Reichensteuer: Finanzbranche rechnet mit Kapitalflucht
zuletzt aktualisiert: 21.11.2005 - 06:51Berlin (rpo). Deutschlands Finanzbranche rechnet wegen der bevorstehenden Einführung einer so genannten "Reichensteuer" mit der Abwanderung vieler vermögender Kunden ins Ausland. Viele Banken hätten bereits im Frühjahr gemeldet, finanzstarke Kunden an Institute im benachbarten Österreich verloren zu haben.
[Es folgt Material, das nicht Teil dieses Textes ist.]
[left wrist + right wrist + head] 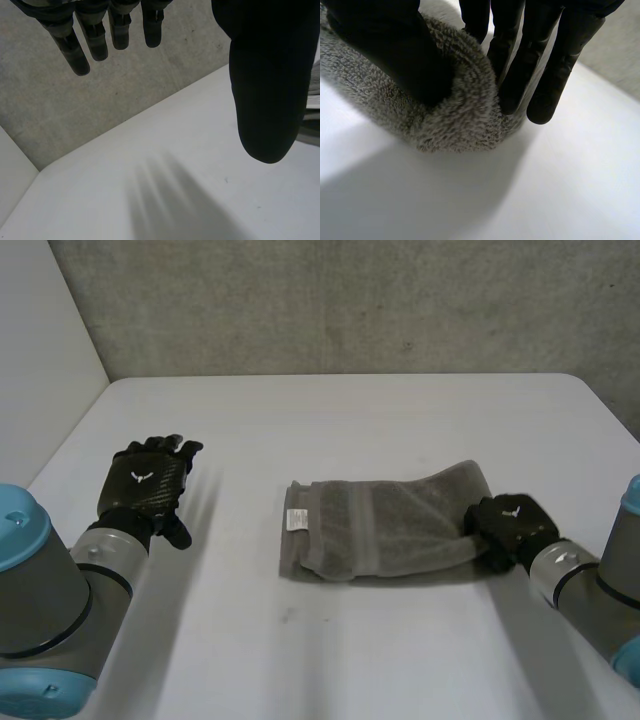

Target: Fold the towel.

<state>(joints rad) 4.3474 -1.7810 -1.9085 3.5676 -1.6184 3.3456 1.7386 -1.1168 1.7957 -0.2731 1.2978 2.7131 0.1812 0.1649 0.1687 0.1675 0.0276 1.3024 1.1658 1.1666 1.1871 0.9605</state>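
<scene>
Grey terry-cloth towel (385, 525), fuzzy pile, flatter woven band near one end. White table (350, 640) smooth, matt. Grey wall (350, 300) rough, concrete-like. Black left hand (148, 485) and right hand (510, 525) matt. Light-blue arm caps (20, 520) smooth, slight sheen.

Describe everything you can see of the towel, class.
The towel is grey, fluffy terry cloth, folded into a layered strip lying on the white table. A woven band crosses it, and a small white label sits at the end away from the right hand. That hand pinches the other end between thumb and fingers, where the cloth curls over.
</scene>
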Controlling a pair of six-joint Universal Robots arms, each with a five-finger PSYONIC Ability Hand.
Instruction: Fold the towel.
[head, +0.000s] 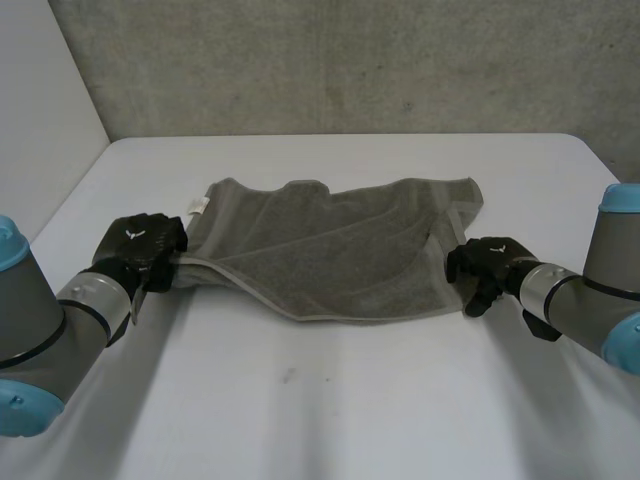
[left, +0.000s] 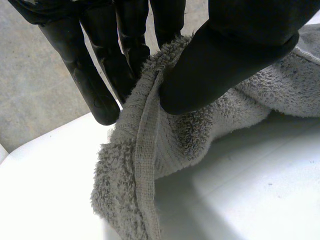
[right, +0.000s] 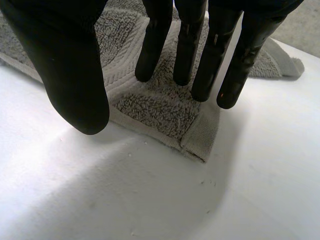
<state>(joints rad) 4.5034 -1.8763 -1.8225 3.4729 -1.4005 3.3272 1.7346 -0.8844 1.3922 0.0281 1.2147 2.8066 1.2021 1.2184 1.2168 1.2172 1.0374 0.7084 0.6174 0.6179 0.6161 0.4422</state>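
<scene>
Grey towel (head: 330, 250) lies spread on the white table (head: 330, 410) btwn the two hands, rumpled, w/ one layer partly over another; a small white tag (head: 197, 207) sticks out of its edge just beyond the L hand (head: 140, 252); L hand is at the towel's near corner on its own side, R hand (head: 485, 270) at the near corner on the opposite side. In the L wrist view the L hand (left: 230, 45) pinches the hemmed edge of the towel (left: 200, 130) btwn thumb and fingers (left: 95, 90); thumb presses on the pile, fingers straight behind the fold; cloth at that grip is raised off the table (left: 260, 195) and droops below the fingertips. In the R wrist view the R hand (right: 65, 65) is spread and holds nothing; its straight fingers (right: 185, 55) point down at the towel (right: 155, 107) just inside the corner, tips on or just above the pile, can't tell which; thumb stands apart beside the hem, over bare table (right: 150, 200); that corner lies flat by the fingertips.
</scene>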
"Wer die Leistungsträger in Deutschland belastet, läuft Gefahr, dass Kapital weiter ins Ausland abwandert", sagte der Präsident des Verbandes der Volks- und Raiffeisenbanken in Bayern, Stephan Götzl, in der "Berliner Zeitung". 31 Mitgliedsbanken seines Verbandes hätten bereits im Frühjahr angegeben, 154 Millionen Euro Kundeneinlagen an Institute im benachbarten Österreich verloren zu haben. Nun könnte die Kapitalflucht weiter zunehmen, wenn der Staat in Zukunft den Druck auf die Vermögenden im Land erhöht.
Auch der Steuerexperte des Bundesverbandes deutscher Banken, Heinz-Udo Schaap, erwartet, dass das geplante Gesetz ausländischen Instituten neue Argumente im Kampf um deutsche Kunden liefern wird.
Der Frankfurter Bankwirtschaftslehre-Professor Martin Faust sagte: "Viele dieser Banken werden aggressiv um die deutschen Kunden werben. Und die Grenzen des deutschen Steuerrechts eher ausnutzen als die deutsche Konkurrenz."